Die andere Seite der Medaille

Moskau vor 40 Jahren. Damals, als der Verfasser dieser Zeilen noch etwas Anständiges arbeitete, war er als Leiter der Finanzabteilung eines bedeutenden Maschinen- und Anlagenbauers unter anderem für die Exportfinanzierungen zuständig. Und die musste man bei einem größeren Geschäft mit der UdSSR, im konkreten Fall dem Bau einer Getreidesiloanlage im Hafen von Tallinn, immer gleich mit im Angebot haben, sonst brauchte man gar nicht erst antreten.

Solche Verhandlungen waren praktisch ein kleiner Urlaub. Man wusste nie, wann die Gegenseite weiterzuverhandeln gedachte – aber wenn, dann wurde man binnen 24 h erwartet. In der heißen Phase hieß das also, wochenlang in Hab-Acht-Stellung vor Ort zu sein. Viele Tage lang passierte gar nichts, man schaute sich in Moskau alles mögliche an, bummelte über die Wochenmärkte und kaufte, was die Saison gerade anbot, um es dann abends in der Wohnküche der Moskauer Repräsentanz zu bruzzeln. Echtes Teamwork: Ein Geschäftsführer schälte Kartoffeln, der Dolmetscher schnitt Zwiebeln und Kräuter, der Verfasser dieser Zeilen putzte „griby“, also Pilze. Der Vertriebsmann durfte nach dem Essen den Abwasch machen.

Die Wochenenden hatten auch ihren Reiz: Auf einer menschenleeren Straße durch einen endlos erscheinenden menschenleeren Wald, aber mit bewaffneten Streckenposten alle paar hundert Meter, fuhr man in der warmen Jahreszeit üblicherweise mit der Familie des deutschen oder des Schweizer Botschafters zum Faulenzen und Grillen an den außerhalb von Moskau gelegenen „Diplomatenstrand“ an der Moskwa.

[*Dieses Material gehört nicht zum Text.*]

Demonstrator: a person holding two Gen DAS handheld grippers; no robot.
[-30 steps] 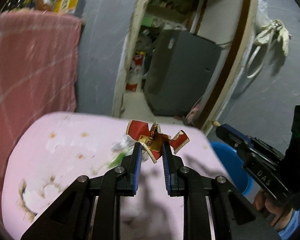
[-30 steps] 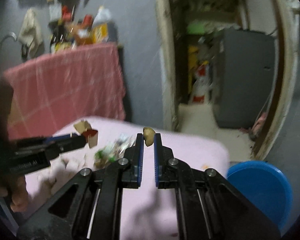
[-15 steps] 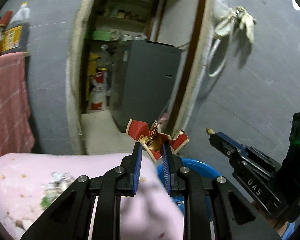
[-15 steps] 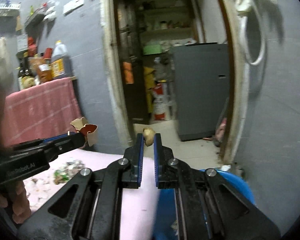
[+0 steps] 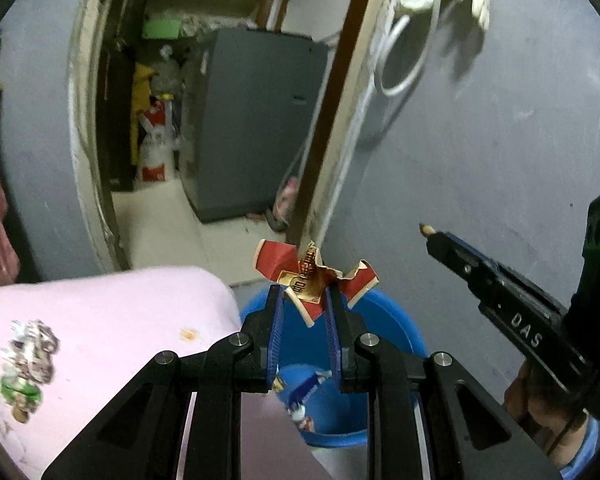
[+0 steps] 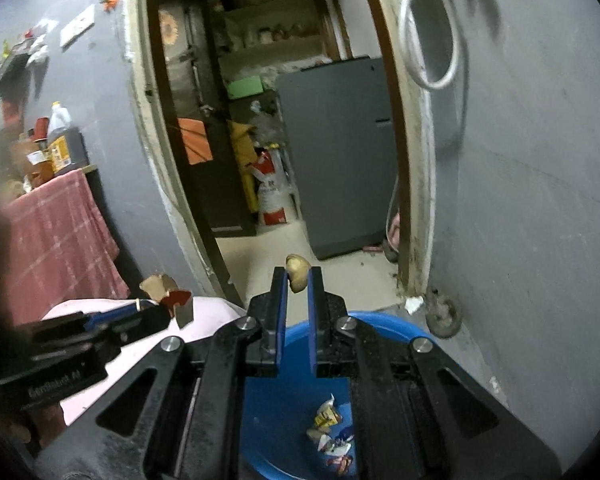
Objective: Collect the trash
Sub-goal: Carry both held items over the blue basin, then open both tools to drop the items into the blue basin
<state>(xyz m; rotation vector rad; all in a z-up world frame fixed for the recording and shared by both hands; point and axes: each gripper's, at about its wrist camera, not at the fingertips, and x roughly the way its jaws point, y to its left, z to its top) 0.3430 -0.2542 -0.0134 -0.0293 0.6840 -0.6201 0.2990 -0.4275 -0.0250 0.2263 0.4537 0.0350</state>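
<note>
My left gripper (image 5: 305, 294) is shut on a torn red and gold paper wrapper (image 5: 312, 276), which hangs above the far rim of a blue bin (image 5: 396, 332). From the right wrist view the left gripper (image 6: 162, 311) shows at the left with the wrapper (image 6: 168, 292) at its tip. My right gripper (image 6: 298, 280) is shut on a small tan scrap (image 6: 297, 276), held over the blue bin (image 6: 384, 330). In the left wrist view the right gripper (image 5: 426, 230) reaches in from the right. Wrappers (image 6: 332, 428) lie in the bin's bottom.
A table with a pink cloth (image 5: 100, 320) stands left of the bin, with more litter (image 5: 28, 364) on it. Behind is a doorway to a storeroom with a grey cabinet (image 5: 252, 120). A grey wall (image 5: 500, 140) rises at right. A small wheel (image 6: 444, 314) lies on the floor.
Both grippers have swung right from over the pink table to above the blue bin, each still holding its piece of trash.
</note>
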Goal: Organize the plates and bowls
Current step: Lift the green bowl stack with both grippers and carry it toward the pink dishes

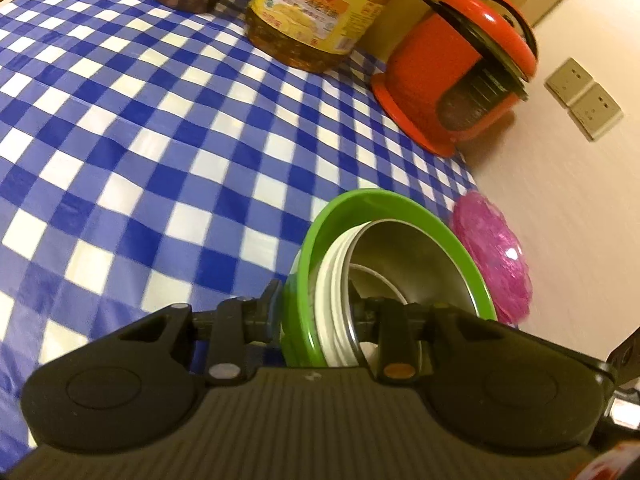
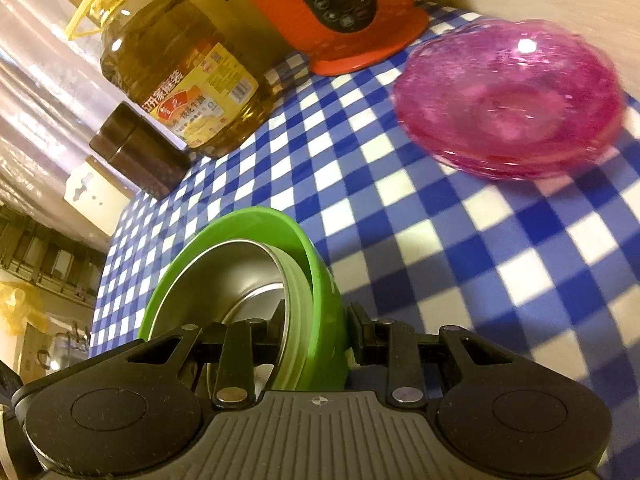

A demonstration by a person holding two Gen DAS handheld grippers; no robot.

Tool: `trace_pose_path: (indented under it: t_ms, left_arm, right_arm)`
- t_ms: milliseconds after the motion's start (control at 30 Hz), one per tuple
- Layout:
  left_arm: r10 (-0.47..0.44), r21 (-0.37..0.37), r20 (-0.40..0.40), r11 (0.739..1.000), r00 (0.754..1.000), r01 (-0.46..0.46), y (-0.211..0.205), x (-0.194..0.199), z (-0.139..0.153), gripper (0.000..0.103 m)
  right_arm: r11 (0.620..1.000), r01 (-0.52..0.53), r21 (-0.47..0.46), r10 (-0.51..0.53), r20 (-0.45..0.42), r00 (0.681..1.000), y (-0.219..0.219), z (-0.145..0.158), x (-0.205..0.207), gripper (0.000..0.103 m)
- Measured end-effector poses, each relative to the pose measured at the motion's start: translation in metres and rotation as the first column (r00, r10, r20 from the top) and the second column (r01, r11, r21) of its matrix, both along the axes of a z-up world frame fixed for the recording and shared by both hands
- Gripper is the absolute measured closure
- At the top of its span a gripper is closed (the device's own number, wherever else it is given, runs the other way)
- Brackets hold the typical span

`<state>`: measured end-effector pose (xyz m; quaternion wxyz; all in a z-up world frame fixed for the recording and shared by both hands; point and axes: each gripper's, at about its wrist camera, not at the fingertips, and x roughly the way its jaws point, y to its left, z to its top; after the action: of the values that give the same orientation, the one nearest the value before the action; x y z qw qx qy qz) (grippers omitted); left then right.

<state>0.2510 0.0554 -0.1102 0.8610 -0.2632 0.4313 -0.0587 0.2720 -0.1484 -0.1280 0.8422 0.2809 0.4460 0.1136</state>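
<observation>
Two grippers share one load: we see the green bowl [image 1: 384, 208] with a steel bowl [image 1: 404, 264] nested inside it, both tipped on edge and carried above the checked tablecloth [image 1: 120, 120]. The left gripper [image 1: 320, 312] has its jaws drawn narrow over one side of the green bowl's wall — one finger [image 1: 268, 300] outside, the other inside the steel bowl. The right gripper [image 2: 316, 328] pinches the opposite side of the same stack the same way, jaws nearly together on the rims.

Taking the green bowl as our landmark, the pink glass plates [image 2: 508, 100] lie stacked on the cloth beyond it, toward the wall side, well apart from it. Farther behind the bowl stands the orange rice cooker [image 1: 452, 68] at the table's back edge — beside it the large oil bottle [image 2: 180, 76], then a dark brown jar [image 2: 140, 152].
</observation>
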Motion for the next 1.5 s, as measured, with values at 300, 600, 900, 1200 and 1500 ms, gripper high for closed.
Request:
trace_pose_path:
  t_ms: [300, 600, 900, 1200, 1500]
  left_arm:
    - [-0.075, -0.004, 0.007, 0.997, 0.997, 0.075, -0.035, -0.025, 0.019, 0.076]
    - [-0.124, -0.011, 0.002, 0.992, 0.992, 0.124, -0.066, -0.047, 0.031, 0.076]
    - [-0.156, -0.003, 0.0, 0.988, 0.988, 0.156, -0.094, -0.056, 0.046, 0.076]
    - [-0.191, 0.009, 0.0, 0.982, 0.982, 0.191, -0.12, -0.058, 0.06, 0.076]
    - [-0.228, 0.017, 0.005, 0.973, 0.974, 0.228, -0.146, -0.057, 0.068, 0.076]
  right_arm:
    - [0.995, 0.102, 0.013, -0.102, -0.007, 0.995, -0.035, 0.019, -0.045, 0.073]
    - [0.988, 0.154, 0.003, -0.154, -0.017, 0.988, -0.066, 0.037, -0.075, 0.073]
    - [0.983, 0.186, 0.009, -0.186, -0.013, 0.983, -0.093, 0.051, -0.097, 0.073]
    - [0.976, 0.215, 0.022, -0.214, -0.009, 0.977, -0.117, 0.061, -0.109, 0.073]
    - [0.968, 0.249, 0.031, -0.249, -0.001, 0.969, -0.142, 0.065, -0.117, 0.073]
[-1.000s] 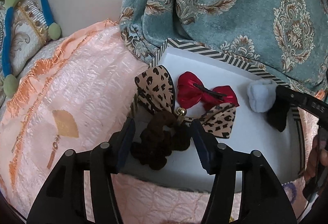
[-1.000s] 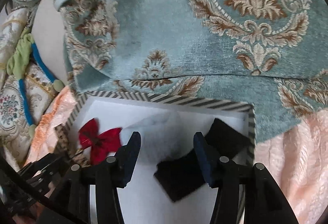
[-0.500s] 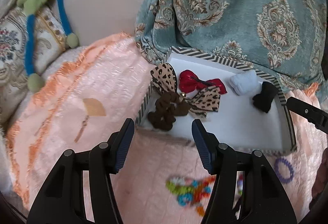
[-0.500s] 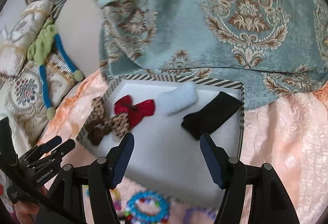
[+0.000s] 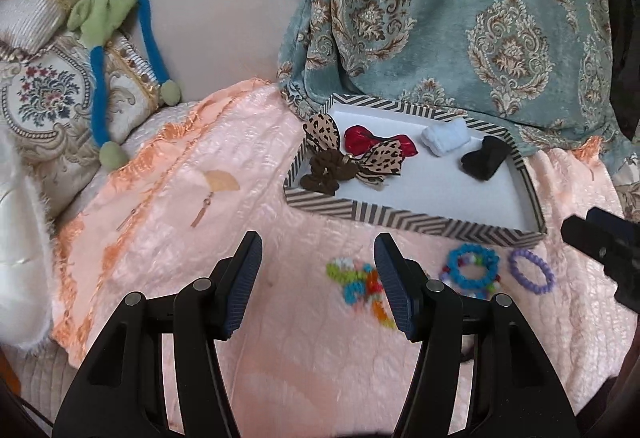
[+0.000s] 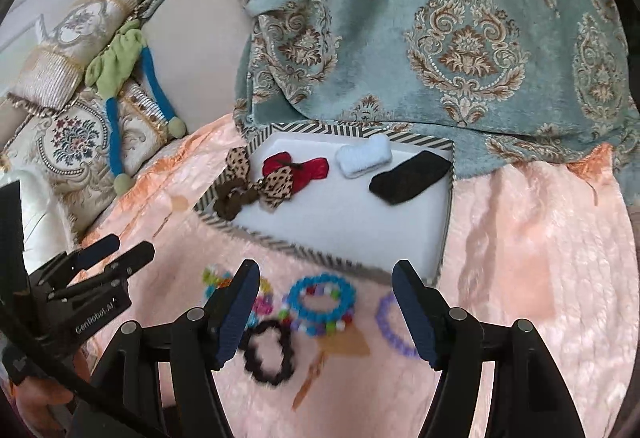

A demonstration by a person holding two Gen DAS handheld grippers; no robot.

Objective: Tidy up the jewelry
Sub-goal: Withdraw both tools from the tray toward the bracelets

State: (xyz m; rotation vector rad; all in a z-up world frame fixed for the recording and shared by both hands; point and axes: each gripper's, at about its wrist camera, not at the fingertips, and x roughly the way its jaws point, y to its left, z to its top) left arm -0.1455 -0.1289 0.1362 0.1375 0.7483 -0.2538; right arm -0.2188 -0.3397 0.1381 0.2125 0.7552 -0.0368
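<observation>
Both grippers empty and spread wide above the loose bracelets, tray waiting beyond.

Nearest, the left gripper [image 5: 318,280] and the right gripper [image 6: 326,312] hang over the peach bedspread [image 5: 208,197] with fingers far apart and nothing between them — likely lined up to choose the next piece. Just beyond the fingertips lie the beaded bracelets: a multicoloured bracelet [image 5: 356,284], a blue bracelet [image 6: 322,298], a black bracelet [image 6: 268,352] and a purple bracelet [image 5: 532,270], all outside the box, so judged unsorted. Farther on, the striped tray [image 5: 400,215] holds the soft hair pieces in a row — brown scrunchie [image 5: 326,173], leopard bow [image 5: 380,159], red bow [image 5: 360,139], pale blue bow [image 6: 362,157], black bow [image 6: 410,177] — with bare floor nearer its front, seemingly left for the bracelets.
</observation>
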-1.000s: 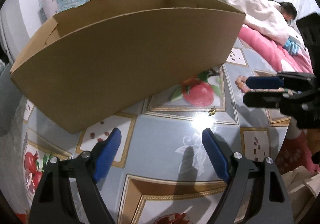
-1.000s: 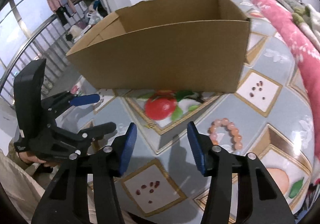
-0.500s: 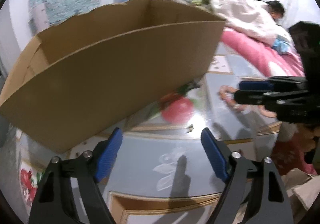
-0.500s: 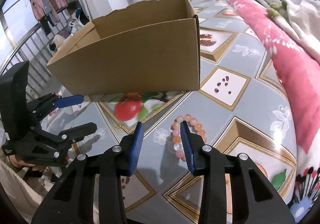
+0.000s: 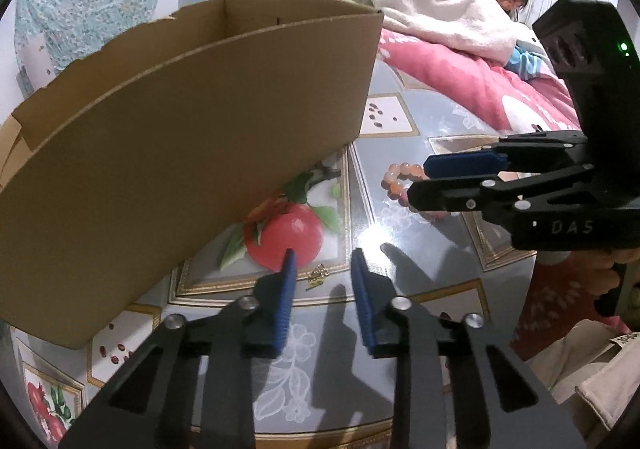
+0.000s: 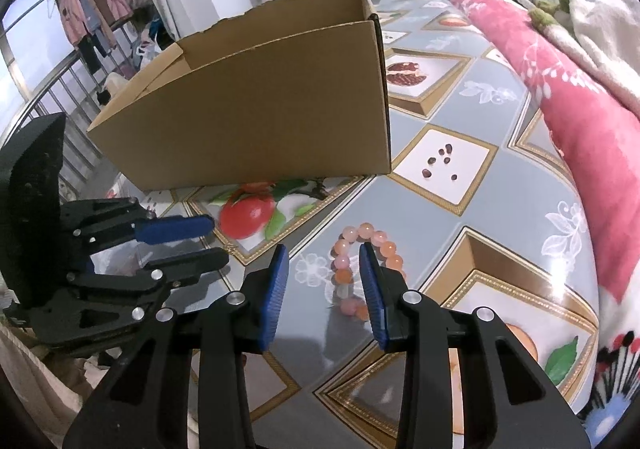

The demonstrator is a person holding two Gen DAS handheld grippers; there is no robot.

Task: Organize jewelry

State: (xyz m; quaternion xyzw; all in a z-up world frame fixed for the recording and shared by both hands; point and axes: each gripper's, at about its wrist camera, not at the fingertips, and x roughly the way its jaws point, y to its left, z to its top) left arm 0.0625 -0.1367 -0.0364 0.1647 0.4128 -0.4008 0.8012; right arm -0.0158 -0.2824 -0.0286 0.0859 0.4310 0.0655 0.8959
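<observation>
A pink bead bracelet (image 6: 348, 261) lies on the patterned tabletop; it also shows in the left wrist view (image 5: 396, 181). My right gripper (image 6: 323, 261) is open, its jaws standing on either side of the bracelet's left part. A small gold piece of jewelry (image 5: 318, 273) lies on the table between the tips of my left gripper (image 5: 322, 263), which is open with a narrow gap. An open cardboard box (image 5: 192, 137) stands behind both; it shows in the right wrist view (image 6: 260, 121) too.
A pink blanket (image 6: 580, 109) and a person lying under a white cover (image 5: 448, 17) border the table's right side. A railing with hanging clothes (image 6: 100, 17) is at the far left. A beige cloth (image 5: 592, 369) lies at the near right.
My left gripper has narrowed its jaws and moved in around the gold piece. My right gripper has moved forward over the bracelet, with its jaws a little wider than half a second ago.
</observation>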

Gewohnt wurde im Hotel, in dessen Speisesaal endlos lange Tische aufgereiht waren. Man setzte sich in bunter Reihe, wo gerade Platz war. Eines Tages kamen wir also einem Kriegsveteranen gegenüber zu sitzen, an seiner gebügelten Uniformjacke mit allen Orden aus der Stalinzeit zweifelsfrei als solcher zu erkennen. Als unser Gegenüber bemerkte, dass wir Deutsche waren, stand er wortlos auf, nahm sein volles Rotweinglas und schüttete es unserem Dolmetscher über den Kopf. Wir waren so geplättet, daß niemand etwas sagte, niemand versuchte sich zu wehren. Welche Erinnerungen mochte dieser Mann an den Krieg und die Deutschen bloß haben, daß er sich zu so einem Verhalten hinreißen ließ?

Diese Situation erinnernd kann der Verfasser dieser Zeilen kein großes Bedauern empfinden für rußlandstämmige Menschen, die die Gastfreundschaft und die Freiheiten unseres Landes bisher gern genossen haben und die jetzt gelegentlichen Anfeindungen ausgesetzt sind. So ist das halt, wenn sich zwei Völker noch nicht oder nicht mehr besonders gern haben.

Szenenwechsel. Moskau vor 15 Jahren. Gespräche mit einem früheren Mitglied der Regierung Jelzin erforderten einen mehrtägigen Aufenthalt in Moskau. Mit dem üblichen Drumherum, also nachmittags Sightseeing mit der Entourage und abends Festbankett. Bei der Stadtbesichtigung stand der Verfasser dieser Zeilen plötzlich vor einem alten hutzeligen Mütterchen, das am Eingang einer U-Bahn-Station Sträuße mit Maiglöckchen feilbot. Die bittere Armut platzte der alten Frau aus allen Knopflöchern. Das dauerte den Verfasser dieser Zeilen so sehr, daß er spontan beschloß, das mit der besten Ehefrau von allen geteilte Hotelzimmer mit einem Maiglöckchenstrauß zu verschönern. Was die alte Frau haben wollte, waren umgerechnet nur Pfennige. Der ihr in die Hand gedrückte Rubel-Schein war das Zig-fache des Preises, den sie genannt hatte. Das ungläubige Gesicht, die unzähligen Bekreuzigungen, die dem Verfasser dieser Zeilen auf russisch hinterhergerufenen Segenswünsche – geradezu herzzerreißend.

Das ist die andere Seite der Medaille. In Rußland wird der unglückselige Krieg des Herrn Kaputin wieder besonders die Menschen treffen, die schon bisher zum Leben zu wenig und zum Sterben zu viel hatten. Mit diesen Menschen müssen wir gerade auch jetzt, bei allem verständlichen Groll auf Russlands Eliten, trotzdem Mitleid haben und dürfen sie nicht vergessen.